» WHAT THE TASK ASKS: Each record below is to be reproduced without any change.

» DATA UNDER STUDY:
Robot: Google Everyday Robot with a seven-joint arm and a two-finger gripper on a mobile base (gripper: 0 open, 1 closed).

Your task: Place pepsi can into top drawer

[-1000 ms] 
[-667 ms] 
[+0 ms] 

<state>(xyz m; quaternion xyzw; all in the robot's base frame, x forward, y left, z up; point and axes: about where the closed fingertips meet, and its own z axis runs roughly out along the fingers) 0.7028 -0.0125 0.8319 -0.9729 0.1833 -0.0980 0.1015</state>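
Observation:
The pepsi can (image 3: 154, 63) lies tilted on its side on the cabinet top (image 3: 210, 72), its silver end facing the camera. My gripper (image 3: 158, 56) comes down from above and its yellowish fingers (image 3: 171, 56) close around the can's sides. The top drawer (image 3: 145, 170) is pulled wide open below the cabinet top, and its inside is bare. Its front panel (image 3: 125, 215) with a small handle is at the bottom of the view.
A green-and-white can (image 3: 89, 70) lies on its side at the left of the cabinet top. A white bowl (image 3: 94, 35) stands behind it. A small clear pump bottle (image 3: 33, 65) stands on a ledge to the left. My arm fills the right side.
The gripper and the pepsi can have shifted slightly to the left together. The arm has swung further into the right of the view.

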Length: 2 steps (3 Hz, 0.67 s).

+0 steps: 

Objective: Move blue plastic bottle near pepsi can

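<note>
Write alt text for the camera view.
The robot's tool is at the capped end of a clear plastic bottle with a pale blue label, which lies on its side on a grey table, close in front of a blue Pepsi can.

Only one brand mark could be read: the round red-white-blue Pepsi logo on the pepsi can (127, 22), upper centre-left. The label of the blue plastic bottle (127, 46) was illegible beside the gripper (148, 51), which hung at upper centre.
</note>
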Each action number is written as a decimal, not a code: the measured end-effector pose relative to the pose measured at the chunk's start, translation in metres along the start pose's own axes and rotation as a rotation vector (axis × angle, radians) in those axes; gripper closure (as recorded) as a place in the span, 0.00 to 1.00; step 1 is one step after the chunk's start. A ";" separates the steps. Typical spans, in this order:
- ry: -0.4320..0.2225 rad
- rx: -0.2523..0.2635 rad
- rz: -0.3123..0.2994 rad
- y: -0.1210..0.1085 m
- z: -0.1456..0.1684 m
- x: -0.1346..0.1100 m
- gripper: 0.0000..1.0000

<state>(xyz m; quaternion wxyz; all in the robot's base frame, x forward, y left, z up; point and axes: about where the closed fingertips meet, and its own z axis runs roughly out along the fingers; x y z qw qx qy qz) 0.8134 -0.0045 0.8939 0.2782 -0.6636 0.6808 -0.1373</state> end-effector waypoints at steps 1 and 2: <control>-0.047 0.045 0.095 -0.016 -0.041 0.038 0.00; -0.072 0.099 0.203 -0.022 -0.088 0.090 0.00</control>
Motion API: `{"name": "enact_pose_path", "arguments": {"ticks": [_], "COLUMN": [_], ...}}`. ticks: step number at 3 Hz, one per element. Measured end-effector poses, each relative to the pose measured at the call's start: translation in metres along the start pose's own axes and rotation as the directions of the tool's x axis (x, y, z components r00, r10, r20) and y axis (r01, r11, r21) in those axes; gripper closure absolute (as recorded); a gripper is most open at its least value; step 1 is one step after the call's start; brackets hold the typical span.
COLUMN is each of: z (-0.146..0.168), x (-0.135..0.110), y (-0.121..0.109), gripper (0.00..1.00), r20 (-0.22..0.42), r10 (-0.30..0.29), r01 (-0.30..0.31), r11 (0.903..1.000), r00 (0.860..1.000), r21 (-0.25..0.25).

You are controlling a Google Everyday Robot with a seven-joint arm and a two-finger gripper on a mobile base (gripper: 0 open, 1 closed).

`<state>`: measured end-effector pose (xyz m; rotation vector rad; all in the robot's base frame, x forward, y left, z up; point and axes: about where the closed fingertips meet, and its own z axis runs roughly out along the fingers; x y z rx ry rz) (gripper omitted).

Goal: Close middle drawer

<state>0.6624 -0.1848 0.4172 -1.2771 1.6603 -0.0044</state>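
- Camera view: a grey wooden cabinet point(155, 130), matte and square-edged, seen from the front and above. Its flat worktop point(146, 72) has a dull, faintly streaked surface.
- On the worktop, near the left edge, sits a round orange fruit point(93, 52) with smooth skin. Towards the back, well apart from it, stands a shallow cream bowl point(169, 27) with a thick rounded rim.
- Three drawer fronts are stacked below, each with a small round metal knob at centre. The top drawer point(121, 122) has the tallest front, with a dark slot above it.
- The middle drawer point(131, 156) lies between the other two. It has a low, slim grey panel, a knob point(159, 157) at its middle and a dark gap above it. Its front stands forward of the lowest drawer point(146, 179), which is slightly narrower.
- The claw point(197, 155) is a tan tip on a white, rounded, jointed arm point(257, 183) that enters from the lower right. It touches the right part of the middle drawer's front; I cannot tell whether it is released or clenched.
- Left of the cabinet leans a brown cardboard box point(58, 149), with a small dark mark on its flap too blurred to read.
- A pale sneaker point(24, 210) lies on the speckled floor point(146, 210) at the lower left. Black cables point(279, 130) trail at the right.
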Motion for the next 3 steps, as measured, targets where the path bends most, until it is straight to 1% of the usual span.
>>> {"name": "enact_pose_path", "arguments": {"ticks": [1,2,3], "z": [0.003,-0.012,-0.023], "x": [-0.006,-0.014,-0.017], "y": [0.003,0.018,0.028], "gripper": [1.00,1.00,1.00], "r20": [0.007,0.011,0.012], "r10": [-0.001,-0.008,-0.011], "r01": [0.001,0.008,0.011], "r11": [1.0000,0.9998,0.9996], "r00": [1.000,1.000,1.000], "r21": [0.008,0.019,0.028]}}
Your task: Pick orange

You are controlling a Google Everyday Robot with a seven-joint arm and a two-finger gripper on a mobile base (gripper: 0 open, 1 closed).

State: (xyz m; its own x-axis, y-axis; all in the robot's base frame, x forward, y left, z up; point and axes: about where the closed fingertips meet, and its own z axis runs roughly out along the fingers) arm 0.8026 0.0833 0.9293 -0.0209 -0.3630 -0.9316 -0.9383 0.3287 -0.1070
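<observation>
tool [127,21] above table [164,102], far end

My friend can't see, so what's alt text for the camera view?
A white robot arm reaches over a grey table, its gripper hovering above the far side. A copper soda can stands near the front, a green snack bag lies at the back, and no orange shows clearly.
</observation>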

» WORKED SOLUTION:
Robot: Google Everyday Robot with a seven-joint arm and a two-finger gripper on a mobile base (gripper: 0 open, 1 closed).

Your task: Place pepsi can into top drawer

[-1000 ms] 
[-667 ms] 
[+0 ms] 

<state>(xyz m; quaternion xyzw; all in the robot's base frame, x forward, y left, z up; point and axes: about where the closed fingertips meet, and its own z axis runs roughly out along the fingers) 0.7028 -0.0125 0.8319 -0.9729 0.1833 -0.0980 0.1015</state>
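Observation:
The pepsi can (image 3: 154, 63) lies tilted on its side on the cabinet top (image 3: 210, 72), its silver end facing the camera. My gripper (image 3: 158, 56) comes down from above and its yellowish fingers (image 3: 171, 56) close around the can's sides. The top drawer (image 3: 145, 170) is pulled wide open below the cabinet top, and its inside is bare. Its front panel (image 3: 125, 215) with a small handle is at the bottom of the view.
A green-and-white can (image 3: 89, 70) lies on its side at the left of the cabinet top. A white bowl (image 3: 94, 35) stands behind it. A small clear pump bottle (image 3: 33, 65) stands on a ledge to the left. My arm fills the right side.
The gripper and the pepsi can have shifted slightly to the left together. The arm has swung further into the right of the view.
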
Length: 2 steps (3 Hz, 0.67 s).

+0 steps: 

Objective: Move blue plastic bottle near pepsi can

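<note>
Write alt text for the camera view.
The robot's tool is at the capped end of a clear plastic bottle with a pale blue label, which lies on its side on a grey table, close in front of a blue Pepsi can.

Only one brand mark could be read: the round red-white-blue Pepsi logo on the pepsi can (127, 22), upper centre-left. The label of the blue plastic bottle (127, 46) was illegible beside the gripper (148, 51), which hung at upper centre.
</note>
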Each action number is written as a decimal, not a code: the measured end-effector pose relative to the pose measured at the chunk's start, translation in metres along the start pose's own axes and rotation as a rotation vector (axis × angle, radians) in those axes; gripper closure (as recorded) as a place in the span, 0.00 to 1.00; step 1 is one step after the chunk's start. A ";" separates the steps. Typical spans, in this order:
- ry: -0.4320..0.2225 rad
- rx: -0.2523..0.2635 rad
- rz: -0.3123..0.2994 rad
- y: -0.1210..0.1085 m
- z: -0.1456..0.1684 m
- x: -0.1346..0.1100 m
- gripper: 0.0000..1.0000

<state>(xyz m; quaternion wxyz; all in the robot's base frame, x forward, y left, z up; point and axes: about where the closed fingertips meet, and its own z axis runs roughly out along the fingers; x y z qw qx qy qz) 0.8134 -0.0045 0.8939 0.2782 -0.6636 0.6808 -0.1373</state> end-effector waypoints at steps 1 and 2: <control>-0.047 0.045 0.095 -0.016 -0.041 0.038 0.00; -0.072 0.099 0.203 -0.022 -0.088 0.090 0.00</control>
Motion API: `{"name": "enact_pose_path", "arguments": {"ticks": [_], "COLUMN": [_], ...}}`. ticks: step number at 3 Hz, one per element. Measured end-effector poses, each relative to the pose measured at the call's start: translation in metres along the start pose's own axes and rotation as the directions of the tool's x axis (x, y, z components r00, r10, r20) and y axis (r01, r11, r21) in those axes; gripper closure absolute (as recorded); a gripper is most open at its least value; step 1 is one step after the call's start; brackets hold the typical span.
COLUMN is each of: z (-0.146..0.168), x (-0.135..0.110), y (-0.121..0.109), gripper (0.00..1.00), r20 (-0.22..0.42), r10 (-0.30..0.29), r01 (-0.30..0.31), r11 (0.903..1.000), r00 (0.860..1.000), r21 (-0.25..0.25).

You are controlling a Google Everyday Robot with a seven-joint arm and a two-finger gripper on a mobile base (gripper: 0 open, 1 closed).

`<state>`: measured end-effector pose (xyz m; rotation vector rad; all in the robot's base frame, x forward, y left, z up; point and axes: about where the closed fingertips meet, and its own z axis runs roughly out along the fingers; x y z rx ry rz) (gripper omitted).

Goal: Close middle drawer

<state>0.6624 -0.1848 0.4172 -1.2771 1.6603 -0.0044</state>
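- Camera view: a grey wooden cabinet point(155, 130), matte and square-edged, seen from the front and above. Its flat worktop point(146, 72) has a dull, faintly streaked surface.
- On the worktop, near the left edge, sits a round orange fruit point(93, 52) with smooth skin. Towards the back, well apart from it, stands a shallow cream bowl point(169, 27) with a thick rounded rim.
- Three drawer fronts are stacked below, each with a small round metal knob at centre. The top drawer point(121, 122) has the tallest front, with a dark slot above it.
- The middle drawer point(131, 156) lies between the other two. It has a low, slim grey panel, a knob point(159, 157) at its middle and a dark gap above it. Its front stands forward of the lowest drawer point(146, 179), which is slightly narrower.
- The claw point(197, 155) is a tan tip on a white, rounded, jointed arm point(257, 183) that enters from the lower right. It touches the right part of the middle drawer's front; I cannot tell whether it is released or clenched.
- Left of the cabinet leans a brown cardboard box point(58, 149), with a small dark mark on its flap too blurred to read.
- A pale sneaker point(24, 210) lies on the speckled floor point(146, 210) at the lower left. Black cables point(279, 130) trail at the right.
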Motion for the next 3 steps, as measured, targets where the path bends most, until it is straight to 1% of the usual span.
>>> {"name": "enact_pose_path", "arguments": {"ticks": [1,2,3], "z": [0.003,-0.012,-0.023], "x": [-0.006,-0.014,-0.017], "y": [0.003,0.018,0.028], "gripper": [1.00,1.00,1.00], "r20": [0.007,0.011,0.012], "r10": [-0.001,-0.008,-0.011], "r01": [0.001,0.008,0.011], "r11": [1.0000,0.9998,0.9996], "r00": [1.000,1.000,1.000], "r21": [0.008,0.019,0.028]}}
Your task: Pick orange

You are controlling a Google Everyday Robot with a seven-joint arm and a two-finger gripper on a mobile base (gripper: 0 open, 1 closed).

State: (xyz m; its own x-axis, y-axis; all in the robot's base frame, x forward, y left, z up; point and axes: about where the closed fingertips meet, and its own z axis runs roughly out along the fingers) arm 0.8026 0.0833 0.9293 -0.0209 -0.3630 -0.9316 -0.9383 0.3287 -0.1070
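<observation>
tool [127,21] above table [164,102], far end

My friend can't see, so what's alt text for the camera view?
A white robot arm reaches over a grey table, its gripper hovering above the far side. A copper soda can stands near the front, a green snack bag lies at the back, and no orange shows clearly.
</observation>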

There is no additional output for this exercise.